El estiércol, el estiércol fresco, también se puede utilizar para fertilizar el suelo, pero el compost tiene una gran ventaja que lo hace preferible: incluso si producirlo es laborioso, es un mejor fertilizante ya que está más concentrado, de hecho pierde aproximadamente la mitad de su peso en agua. durante la fermentación, además, es homogéneo, fácil de manejar al fertilizar el suelo y se usa en cantidades más pequeñas que el estiércol porque está mucho más concentrado y su efecto dura más. Naturalmente, también hay en el mercado muchas variedades de fertilizantes industriales, tanto químicos como naturales, para aquellos que no tienen estiércol disponible y no tienen la posibilidad de producir compost. Entre los fertilizantes naturales es preferible usar estiércol deshidratado en forma de polvo o gránulos, que mantiene intactas sus propiedades naturales pero es más ligero de transportar y fácil de dosificar. Estos fertilizantes son un tónico natural para la tierra y no alteran su equilibrio biológico, un hecho que ocurre después del uso continuo de fertilizantes químicos, que hacen que el suelo sea refractario para reponer naturalmente su fertilidad. Por lo tanto, la mejor solución sigue siendo los fertilizantes naturales, incluso mejor si están húmedos, ya que no solo le dan al suelo los elementos que necesita, sino que lo dejan suave, fácil de trabajar, suave y con una buena capacidad de drenaje que reduce el riesgo de estancamiento. agua de lluvia y el consiguiente riesgo de pudrición de la raíz de las verduras

Cómo y cuándo fertilizar el jardín.



La fertilización se utiliza para restaurar los nutrientes que las verduras necesitan para crecer, por lo que es una operación que se lleva a cabo de manera consistente, tanto antes de sembrar o dentro de las plantas, como durante el cultivo.
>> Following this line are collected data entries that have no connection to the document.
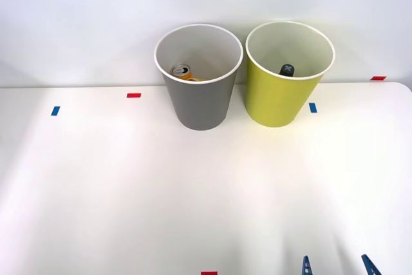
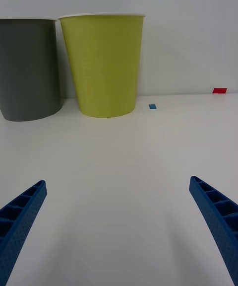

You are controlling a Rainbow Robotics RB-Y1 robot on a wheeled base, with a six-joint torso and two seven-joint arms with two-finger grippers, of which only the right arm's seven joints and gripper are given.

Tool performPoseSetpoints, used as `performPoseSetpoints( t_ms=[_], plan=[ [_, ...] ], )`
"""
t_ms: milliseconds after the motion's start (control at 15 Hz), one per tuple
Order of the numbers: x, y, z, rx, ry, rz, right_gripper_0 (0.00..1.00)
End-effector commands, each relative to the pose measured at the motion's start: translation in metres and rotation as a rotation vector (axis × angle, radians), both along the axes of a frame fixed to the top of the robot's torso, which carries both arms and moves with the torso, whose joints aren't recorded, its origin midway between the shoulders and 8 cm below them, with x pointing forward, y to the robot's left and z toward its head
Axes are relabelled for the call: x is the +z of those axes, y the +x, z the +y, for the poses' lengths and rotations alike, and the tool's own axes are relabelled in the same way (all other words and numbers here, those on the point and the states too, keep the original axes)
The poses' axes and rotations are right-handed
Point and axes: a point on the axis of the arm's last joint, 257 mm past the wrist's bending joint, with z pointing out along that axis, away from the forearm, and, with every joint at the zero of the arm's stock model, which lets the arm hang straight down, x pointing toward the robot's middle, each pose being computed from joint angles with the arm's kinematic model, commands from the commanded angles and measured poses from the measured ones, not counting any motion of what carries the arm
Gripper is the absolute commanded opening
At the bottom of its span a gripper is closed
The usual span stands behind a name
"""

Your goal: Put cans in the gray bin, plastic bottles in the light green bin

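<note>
The gray bin point(image 1: 198, 104) stands at the back middle of the table, and the orange-yellow can point(image 1: 183, 71) lies inside it with its silver top showing. Right beside it stands the light green bin point(image 1: 277, 98), holding the plastic bottle, of which the black cap point(image 1: 287, 69) shows above the rim's edge. My right gripper point(image 1: 337, 266) is open at the front edge of the table, well short of both bins, with nothing between its blue fingers point(image 2: 22, 211). In the right wrist view the light green bin point(image 2: 104, 62) and gray bin point(image 2: 27, 67) stand ahead.
Small tape marks dot the white table: red point(image 1: 133, 95), blue point(image 1: 55, 111), blue point(image 1: 313, 107) by the green bin, red point(image 1: 378, 78) at the far right, red point(image 1: 208, 273) at the front edge. A white wall rises behind the bins.
</note>
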Motion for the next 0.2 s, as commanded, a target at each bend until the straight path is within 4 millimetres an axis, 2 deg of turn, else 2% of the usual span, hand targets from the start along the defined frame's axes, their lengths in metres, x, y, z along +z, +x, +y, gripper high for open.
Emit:
performPoseSetpoints(
  t_ms=[67,200],
  plan=[
    [0.0,0.0,0.0,0.0,0.0,0.0,1.0],
    [0.0,0.0,0.0,0.0,0.0,0.0,1.0]
  ],
)
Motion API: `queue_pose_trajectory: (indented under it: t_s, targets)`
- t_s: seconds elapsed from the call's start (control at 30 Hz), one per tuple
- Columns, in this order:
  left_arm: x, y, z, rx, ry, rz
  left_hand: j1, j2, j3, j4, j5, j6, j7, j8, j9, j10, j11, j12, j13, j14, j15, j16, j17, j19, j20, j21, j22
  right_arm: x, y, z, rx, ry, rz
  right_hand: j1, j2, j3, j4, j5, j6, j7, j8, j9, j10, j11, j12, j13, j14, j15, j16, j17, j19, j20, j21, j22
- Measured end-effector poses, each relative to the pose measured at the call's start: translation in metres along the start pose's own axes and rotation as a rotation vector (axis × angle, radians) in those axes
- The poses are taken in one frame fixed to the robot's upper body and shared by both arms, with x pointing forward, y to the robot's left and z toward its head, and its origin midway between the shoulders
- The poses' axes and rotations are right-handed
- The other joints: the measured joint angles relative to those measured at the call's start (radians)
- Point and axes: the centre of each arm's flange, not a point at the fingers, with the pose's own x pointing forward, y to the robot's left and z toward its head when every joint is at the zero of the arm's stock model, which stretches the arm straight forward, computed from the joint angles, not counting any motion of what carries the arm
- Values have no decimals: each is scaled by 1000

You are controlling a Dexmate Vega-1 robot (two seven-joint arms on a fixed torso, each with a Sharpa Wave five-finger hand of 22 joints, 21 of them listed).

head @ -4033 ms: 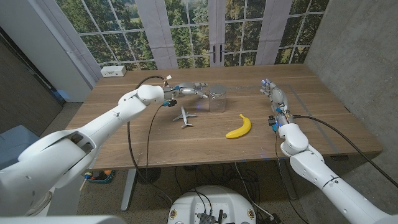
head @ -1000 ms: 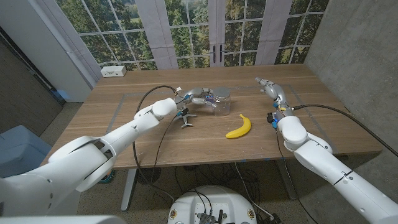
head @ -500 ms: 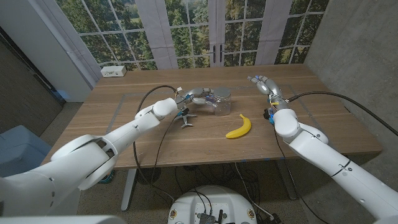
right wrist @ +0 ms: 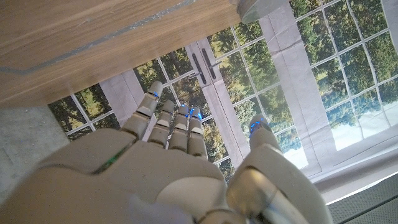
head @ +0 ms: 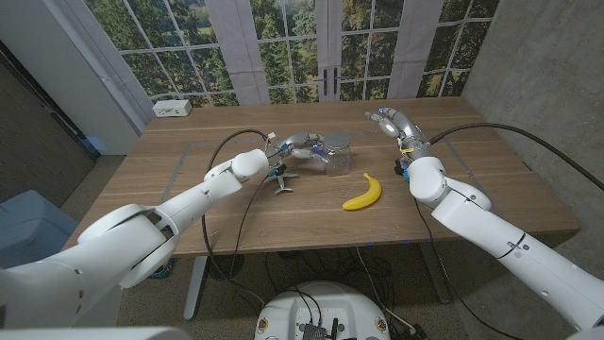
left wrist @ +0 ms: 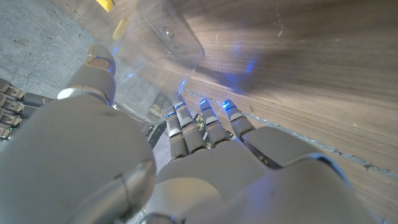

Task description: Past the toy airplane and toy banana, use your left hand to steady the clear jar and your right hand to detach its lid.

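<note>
Since the earlier frames the right arm has swung leftward across the far side of the table, so the right hand (head: 389,123) now hangs closer to the clear jar (head: 334,155), while the left hand (head: 304,144) has stayed where it was against the jar. From the head view, the jar stands on the wooden table (head: 472,179) past the toy airplane (head: 279,177) and to the far left of the toy banana (head: 363,193); the left hand grips its left side, so steadying looks done, though how fully the fingers wrap it is hard to make out at this size. The lid (head: 337,142) is on the jar, and the right hand is apart from it with nothing in it and fingers spread, so reaching the lid and taking it off both remain. Along the left wrist view, the left hand (left wrist: 149,168) presses its fingers (left wrist: 205,121) to the jar (left wrist: 163,37), with the thumb on the other side; the lid is cut off, and the glass is faint against the wood. Along the right wrist view, the right hand (right wrist: 168,168) is empty with fingers (right wrist: 177,130) extended and loosely apart, pointing at the windows (right wrist: 298,87) beyond the table edge (right wrist: 93,43); a grey rounded shape at the corner may be the lid, but I cannot tell.
</note>
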Motion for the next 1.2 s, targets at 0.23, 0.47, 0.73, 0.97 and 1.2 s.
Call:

La fertilización de plantas es la que se usa en toda el área del jardín, se practica hacia fines del invierno y se usa para suministrar los componentes genéricos de fertilización. Debe excavar el suelo (manualmente o con una azada de motor) a una profundidad de aproximadamente medio metro procediendo en filas paralelas, ya que una fila esparce el fertilizante o el estiércol se distribuye en la parte inferior de la fila de excavación y se cubre con la tierra de excavación en la fila siguiente Una vez que se cubre la capa de fertilizante, se puede nivelar el suelo, cortar los terrones más grandes y dejar que el suelo se asiente, para que el suelo tenga tiempo de absorber los nutrientes del fertilizante. Para promover la absorción, también es posible anticipar el período de fertilización de siembra en otoño para que el suelo descanse más tiempo, de manera compatible con el tiempo de cosecha de las hortalizas cultivadas en la tierra en cuestión.
Durante el resto del año, a excepción de los meses de verano más calurosos, es necesario proceder a la fertilización periódica de las áreas de cultivo individuales, interviniendo una o dos veces al mes con el fertilizante líquido que se agrega donde se almacenan las verduras. El mejor método es distribuir el fertilizante diluyéndolo en el agua utilizada para regar los vegetales, prefiriendo si es posible el uso de agua de lluvia recolectada en días lluviosos en barriles grandes.
Otra fase de fertilización es la de invierno, no siempre necesaria, con la cual se puede realizar una especie de acolchado colocando un poco de fertilizante fresco, como estiércol, en la base de las plántulas que se cultivan y cubriéndolo con una capa adicional de suelo: de esta forma la planta y sus raíces estarán protegidas del frío y con las lluvias el fertilizante se derretirá, penetrará en el suelo y nutrirá los vegetales.